Effect of altitude on g:
Let us consider \( g \) is the acceleration due to gravity on the surface of the earth. The mass of the earth is \( M \) and the radius is \( R \).
Then the gravitational force on a body of mass \( m \), placed on earth’s surface, exerted by the earth is
\( mg=G\frac{Mm}{R^2} \\or,\ g=\frac{GM}{R^2} \tag{1} \)Where \( G \) is the gravitational constant.
Let \( g’ \) is the acceleration due to gravity at a point \( P \), which is at a height \( h \) from the earth’s surface.
Now, \( mg’=G\frac{Mm}{({R+h}^2)} \\or,\ g’=\frac{GM}{({R+h}^2)} \tag{2} \)

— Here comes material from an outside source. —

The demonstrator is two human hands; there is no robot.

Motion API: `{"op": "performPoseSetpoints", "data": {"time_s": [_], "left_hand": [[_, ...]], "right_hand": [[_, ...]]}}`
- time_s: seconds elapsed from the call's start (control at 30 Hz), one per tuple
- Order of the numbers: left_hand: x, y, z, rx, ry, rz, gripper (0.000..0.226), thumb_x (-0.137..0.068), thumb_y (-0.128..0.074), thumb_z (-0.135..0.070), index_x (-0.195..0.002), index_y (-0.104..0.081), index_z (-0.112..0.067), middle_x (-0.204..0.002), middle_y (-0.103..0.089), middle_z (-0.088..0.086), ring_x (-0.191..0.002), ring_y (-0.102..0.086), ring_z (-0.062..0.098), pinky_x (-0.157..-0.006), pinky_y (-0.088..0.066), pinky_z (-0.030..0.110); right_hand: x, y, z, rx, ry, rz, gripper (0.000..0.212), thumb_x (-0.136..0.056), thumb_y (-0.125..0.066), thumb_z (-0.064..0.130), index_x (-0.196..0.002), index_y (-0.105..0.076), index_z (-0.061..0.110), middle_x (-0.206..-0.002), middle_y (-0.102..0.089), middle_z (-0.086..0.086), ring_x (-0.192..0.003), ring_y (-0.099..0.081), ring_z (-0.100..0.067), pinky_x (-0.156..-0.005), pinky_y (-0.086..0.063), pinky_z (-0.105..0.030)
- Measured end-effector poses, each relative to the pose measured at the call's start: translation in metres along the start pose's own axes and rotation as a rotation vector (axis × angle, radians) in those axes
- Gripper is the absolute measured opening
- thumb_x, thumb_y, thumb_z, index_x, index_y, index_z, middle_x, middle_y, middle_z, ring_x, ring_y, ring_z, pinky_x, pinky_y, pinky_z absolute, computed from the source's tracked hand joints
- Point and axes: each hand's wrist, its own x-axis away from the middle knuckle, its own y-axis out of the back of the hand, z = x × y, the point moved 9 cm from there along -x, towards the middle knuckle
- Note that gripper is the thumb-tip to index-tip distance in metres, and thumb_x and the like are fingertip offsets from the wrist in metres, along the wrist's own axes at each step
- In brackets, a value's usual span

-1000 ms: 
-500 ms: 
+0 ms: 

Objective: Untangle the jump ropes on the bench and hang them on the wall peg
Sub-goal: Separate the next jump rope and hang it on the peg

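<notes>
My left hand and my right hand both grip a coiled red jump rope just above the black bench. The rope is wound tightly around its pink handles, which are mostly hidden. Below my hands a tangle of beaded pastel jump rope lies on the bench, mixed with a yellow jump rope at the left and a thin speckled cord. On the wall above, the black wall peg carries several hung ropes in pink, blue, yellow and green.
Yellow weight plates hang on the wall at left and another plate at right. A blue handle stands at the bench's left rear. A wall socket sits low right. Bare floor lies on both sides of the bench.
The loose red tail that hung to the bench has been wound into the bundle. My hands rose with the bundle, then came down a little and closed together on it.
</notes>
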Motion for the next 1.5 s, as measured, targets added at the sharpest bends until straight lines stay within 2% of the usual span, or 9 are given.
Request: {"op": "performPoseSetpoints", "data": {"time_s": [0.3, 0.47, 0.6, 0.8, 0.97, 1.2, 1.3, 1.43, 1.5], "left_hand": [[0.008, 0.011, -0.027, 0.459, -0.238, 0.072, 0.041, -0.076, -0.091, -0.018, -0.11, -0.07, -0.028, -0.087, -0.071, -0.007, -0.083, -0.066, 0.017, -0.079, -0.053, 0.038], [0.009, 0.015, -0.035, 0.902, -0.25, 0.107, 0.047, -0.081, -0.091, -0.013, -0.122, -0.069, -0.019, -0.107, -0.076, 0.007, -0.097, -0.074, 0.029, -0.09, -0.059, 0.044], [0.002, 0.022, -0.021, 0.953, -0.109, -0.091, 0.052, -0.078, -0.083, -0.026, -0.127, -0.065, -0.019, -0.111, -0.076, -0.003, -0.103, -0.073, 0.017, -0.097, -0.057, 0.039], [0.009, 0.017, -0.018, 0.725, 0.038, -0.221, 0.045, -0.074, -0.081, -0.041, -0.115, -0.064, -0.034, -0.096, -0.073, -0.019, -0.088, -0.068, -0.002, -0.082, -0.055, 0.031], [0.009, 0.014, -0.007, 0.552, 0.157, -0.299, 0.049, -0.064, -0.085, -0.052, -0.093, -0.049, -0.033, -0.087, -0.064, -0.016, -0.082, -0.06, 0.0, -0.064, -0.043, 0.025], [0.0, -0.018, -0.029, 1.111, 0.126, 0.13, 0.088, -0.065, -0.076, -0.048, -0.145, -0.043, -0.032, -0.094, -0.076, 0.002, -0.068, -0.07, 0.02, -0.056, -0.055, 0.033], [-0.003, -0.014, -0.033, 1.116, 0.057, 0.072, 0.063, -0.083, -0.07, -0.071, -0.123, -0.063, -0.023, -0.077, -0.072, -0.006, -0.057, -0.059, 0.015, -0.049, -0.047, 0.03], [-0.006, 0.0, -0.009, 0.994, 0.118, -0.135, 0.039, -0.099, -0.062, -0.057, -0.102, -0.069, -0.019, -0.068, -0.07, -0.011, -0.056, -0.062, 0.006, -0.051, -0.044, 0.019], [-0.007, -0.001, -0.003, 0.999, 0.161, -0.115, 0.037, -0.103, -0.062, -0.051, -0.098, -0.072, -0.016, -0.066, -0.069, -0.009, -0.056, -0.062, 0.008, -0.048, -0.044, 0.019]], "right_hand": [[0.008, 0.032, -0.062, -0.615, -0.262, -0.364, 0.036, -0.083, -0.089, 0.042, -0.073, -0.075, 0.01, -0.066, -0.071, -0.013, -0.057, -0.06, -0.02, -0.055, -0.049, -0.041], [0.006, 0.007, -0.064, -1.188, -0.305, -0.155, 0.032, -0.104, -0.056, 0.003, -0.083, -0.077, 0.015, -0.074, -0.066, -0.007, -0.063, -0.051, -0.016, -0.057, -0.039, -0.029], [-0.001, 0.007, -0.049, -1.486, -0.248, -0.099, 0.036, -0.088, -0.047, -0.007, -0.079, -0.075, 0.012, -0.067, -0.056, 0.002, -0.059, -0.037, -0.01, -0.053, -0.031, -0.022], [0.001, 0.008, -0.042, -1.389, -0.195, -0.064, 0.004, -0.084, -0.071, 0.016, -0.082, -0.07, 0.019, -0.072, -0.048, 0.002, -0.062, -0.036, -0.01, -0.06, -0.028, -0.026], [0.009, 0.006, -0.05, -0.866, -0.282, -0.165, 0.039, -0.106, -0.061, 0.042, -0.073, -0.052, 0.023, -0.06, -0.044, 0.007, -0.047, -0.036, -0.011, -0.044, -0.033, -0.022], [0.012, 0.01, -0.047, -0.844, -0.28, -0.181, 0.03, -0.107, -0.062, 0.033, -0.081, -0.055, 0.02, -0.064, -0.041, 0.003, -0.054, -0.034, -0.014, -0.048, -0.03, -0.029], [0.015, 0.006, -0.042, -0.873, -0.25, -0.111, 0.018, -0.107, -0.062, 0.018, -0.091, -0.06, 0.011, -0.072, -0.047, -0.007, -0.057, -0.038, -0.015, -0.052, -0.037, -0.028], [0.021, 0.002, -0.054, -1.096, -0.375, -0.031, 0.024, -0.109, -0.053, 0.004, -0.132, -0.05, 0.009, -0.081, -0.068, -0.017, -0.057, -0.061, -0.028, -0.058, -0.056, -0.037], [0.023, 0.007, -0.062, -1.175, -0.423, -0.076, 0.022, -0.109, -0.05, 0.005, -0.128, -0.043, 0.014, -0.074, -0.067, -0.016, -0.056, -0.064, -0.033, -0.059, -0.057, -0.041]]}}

Comparing eqn. 1 & eqn. 2 we get,
\( \frac{g}{g’}={\left(\frac{R+h}{R}\right)}^2 = {\left(1+\frac{h}{R}\right)}^2\)or, \( g’=g {\left(1+\frac{h}{R}\right)}^{-2} \)
or, \( g’=g\left(1-\frac{2h}{R}\right) \)
neglecting higher power of \( \frac{h}{R} \), since \( h<<R \)